According to the Facebook description, Mancos Summer Hub is run by “highly competent adult teachers and use Boys and Girls Club curriculum to instill children with fun and learning in a safe and positive environment.” It noted that they would take the children on field trips around the community.
Many of the Summer Hub workers are teachers and other district workers who have taken on an additional job for the summer to help the Summer Hub take place, working with the Boys and Girls Club of La Plata County to run the program.
Summer Hub Director Donitza Ivanovich said they also offer “specialized themed days for middle school students” from 12 to 2 p.m. who wish to participate.
Katie McClure, executive director of Mancos United, said the summer hub “creates a safe place for kids with caring adults … grow resilience, which makes it easier to handle the hard things in life.”
She said her children, who also attend Summer Hub, have been less stressed and more content, and she said they’re seeing the same thing in other homes.
McClure told the story of a student she works with as a volunteer in the schools who often is seen hiding tears and who tends to be “checked out” in class.
On the first day of summer hub, that student ran up and gave her a hug, something that was uncharacteristic. “The look on their face. It was so light and happy,” she said.
She also spoke of a local foster mom who was thrilled that her kids have a safe place in Mancos where they can grow their roots and make connections in their community.
Mancos United school board liaison member Emily Hutcheson-Brown said she knew there was a need for a program like this in the community when she moved back to Mancos 10 years ago with a 4-year-old son.
“We were a rural community that had very few resources for families,” she said. “As a mom of a young child who had a full-time job, it was impossible at the time. It was nonexistent.”
She and other working moms created a network where they would take a vacation day a week during the summer to help take care of one another’s kids.
She said one of the biggest questions they received from the community after the inception of Mancos United was, “What do I do with my kids in the summer?”

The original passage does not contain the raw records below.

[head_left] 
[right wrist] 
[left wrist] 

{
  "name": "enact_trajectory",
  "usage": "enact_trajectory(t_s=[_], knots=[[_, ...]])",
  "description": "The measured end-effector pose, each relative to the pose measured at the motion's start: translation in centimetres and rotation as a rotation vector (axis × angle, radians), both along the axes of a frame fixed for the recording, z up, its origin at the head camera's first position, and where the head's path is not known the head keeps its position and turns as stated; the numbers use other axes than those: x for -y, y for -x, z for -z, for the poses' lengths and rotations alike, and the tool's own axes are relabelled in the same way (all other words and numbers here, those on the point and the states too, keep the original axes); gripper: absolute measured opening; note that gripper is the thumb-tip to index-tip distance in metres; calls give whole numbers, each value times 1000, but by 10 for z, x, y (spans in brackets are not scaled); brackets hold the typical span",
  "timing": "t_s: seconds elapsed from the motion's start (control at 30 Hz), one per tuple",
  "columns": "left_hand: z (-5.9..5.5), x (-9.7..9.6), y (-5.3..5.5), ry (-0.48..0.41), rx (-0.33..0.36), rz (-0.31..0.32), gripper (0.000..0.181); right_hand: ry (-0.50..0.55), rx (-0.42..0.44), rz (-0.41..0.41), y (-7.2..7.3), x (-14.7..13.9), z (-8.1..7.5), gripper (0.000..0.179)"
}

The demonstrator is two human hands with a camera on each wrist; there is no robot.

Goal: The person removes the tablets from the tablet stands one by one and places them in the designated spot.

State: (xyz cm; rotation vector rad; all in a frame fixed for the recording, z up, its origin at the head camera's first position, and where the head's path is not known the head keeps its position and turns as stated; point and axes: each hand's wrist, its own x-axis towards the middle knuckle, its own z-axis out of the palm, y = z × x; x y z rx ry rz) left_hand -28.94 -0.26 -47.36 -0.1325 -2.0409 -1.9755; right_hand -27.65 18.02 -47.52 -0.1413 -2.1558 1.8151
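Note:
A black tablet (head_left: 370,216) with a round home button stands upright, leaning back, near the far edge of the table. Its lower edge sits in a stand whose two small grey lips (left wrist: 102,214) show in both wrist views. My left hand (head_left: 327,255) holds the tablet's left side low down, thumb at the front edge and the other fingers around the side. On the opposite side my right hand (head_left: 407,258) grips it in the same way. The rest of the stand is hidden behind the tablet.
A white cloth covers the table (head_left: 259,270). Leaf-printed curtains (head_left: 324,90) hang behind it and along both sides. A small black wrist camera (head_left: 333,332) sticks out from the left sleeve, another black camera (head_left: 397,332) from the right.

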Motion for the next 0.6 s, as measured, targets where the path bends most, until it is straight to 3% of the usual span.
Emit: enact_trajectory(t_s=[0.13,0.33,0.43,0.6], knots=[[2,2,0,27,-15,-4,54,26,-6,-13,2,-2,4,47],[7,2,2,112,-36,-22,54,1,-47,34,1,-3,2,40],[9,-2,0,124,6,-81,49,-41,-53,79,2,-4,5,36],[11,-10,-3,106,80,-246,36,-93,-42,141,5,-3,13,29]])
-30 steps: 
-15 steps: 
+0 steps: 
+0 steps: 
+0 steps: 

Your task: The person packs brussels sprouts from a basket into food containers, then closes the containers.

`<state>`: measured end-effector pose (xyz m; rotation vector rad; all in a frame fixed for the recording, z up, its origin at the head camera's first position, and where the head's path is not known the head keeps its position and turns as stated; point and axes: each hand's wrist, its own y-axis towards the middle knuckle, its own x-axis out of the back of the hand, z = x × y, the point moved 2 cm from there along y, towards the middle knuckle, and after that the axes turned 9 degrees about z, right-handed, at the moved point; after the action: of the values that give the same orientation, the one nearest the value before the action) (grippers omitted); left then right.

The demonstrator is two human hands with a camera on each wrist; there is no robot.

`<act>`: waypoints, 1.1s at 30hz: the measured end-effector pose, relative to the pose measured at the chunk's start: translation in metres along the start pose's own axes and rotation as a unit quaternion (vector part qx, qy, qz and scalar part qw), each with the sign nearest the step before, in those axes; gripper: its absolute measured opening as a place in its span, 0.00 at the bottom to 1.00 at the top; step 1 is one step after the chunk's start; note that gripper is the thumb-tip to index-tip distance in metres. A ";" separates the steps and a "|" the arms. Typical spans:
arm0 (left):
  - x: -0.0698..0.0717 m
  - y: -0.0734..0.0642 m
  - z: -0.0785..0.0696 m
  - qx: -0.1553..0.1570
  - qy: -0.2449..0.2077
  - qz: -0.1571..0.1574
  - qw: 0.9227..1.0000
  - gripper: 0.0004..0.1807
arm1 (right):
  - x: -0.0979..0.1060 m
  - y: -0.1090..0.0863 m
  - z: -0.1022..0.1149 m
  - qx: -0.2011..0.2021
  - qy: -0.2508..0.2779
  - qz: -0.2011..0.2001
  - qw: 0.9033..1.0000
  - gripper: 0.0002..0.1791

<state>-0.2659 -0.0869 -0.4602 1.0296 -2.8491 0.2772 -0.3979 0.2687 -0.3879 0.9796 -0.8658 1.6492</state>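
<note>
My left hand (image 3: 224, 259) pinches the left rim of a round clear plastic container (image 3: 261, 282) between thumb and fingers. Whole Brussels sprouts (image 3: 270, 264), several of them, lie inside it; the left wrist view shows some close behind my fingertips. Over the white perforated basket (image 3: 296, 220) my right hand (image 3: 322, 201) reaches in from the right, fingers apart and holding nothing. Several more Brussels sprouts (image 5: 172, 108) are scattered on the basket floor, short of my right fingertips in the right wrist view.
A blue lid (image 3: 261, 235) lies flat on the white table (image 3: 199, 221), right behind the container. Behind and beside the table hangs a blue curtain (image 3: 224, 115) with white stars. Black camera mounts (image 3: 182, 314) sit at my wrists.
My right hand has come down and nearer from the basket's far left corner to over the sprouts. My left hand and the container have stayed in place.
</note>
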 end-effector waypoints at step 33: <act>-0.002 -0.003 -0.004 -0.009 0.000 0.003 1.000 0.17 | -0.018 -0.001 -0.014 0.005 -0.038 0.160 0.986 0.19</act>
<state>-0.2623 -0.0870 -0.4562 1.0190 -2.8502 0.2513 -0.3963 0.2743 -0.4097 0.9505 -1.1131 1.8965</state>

This question, and Hutcheson-Brown and other Mancos parents’ experience trying to find child care during the summer, launched discussions into what became the Summer Hub.
“These kids are not just being observed in a gym,” Hutcheson-Brown said. “They’re getting opportunities to learn and stay engaged. It keeps them fed, keeps them safe, keeps them busy and keeps them learning.”
“It’s creating that community support system for our families,” she added.
Superintendent Todd Cordrey was another influence in getting the Summer Hub up and running, and Hutcheson-Brown noted it was through the efforts of multiple individuals, the community and grants that allowed their idea to get off the ground.
“It’s just been this series of amazing connections and fortune through grants and other things that have allowed us to get the traction we have thus far,” Hutcheson-Brown said.
The Summer Hub also has a code of conduct, expectations and safety to ensure a quality experience for students.
“This was not thrown together,” she added. “We’re trying to reduce the risk of summer and promote what will make these families succeed and feel supported.”
McClure also added that anyone who wishes to donate to Mancos Summer Hub’s future program can do so by emailing her at email@example.com. While the program is free right now due to grants, they are not sure what the future will look like for grants and cost.
A $600 donation would sponsor a child for the entire summer.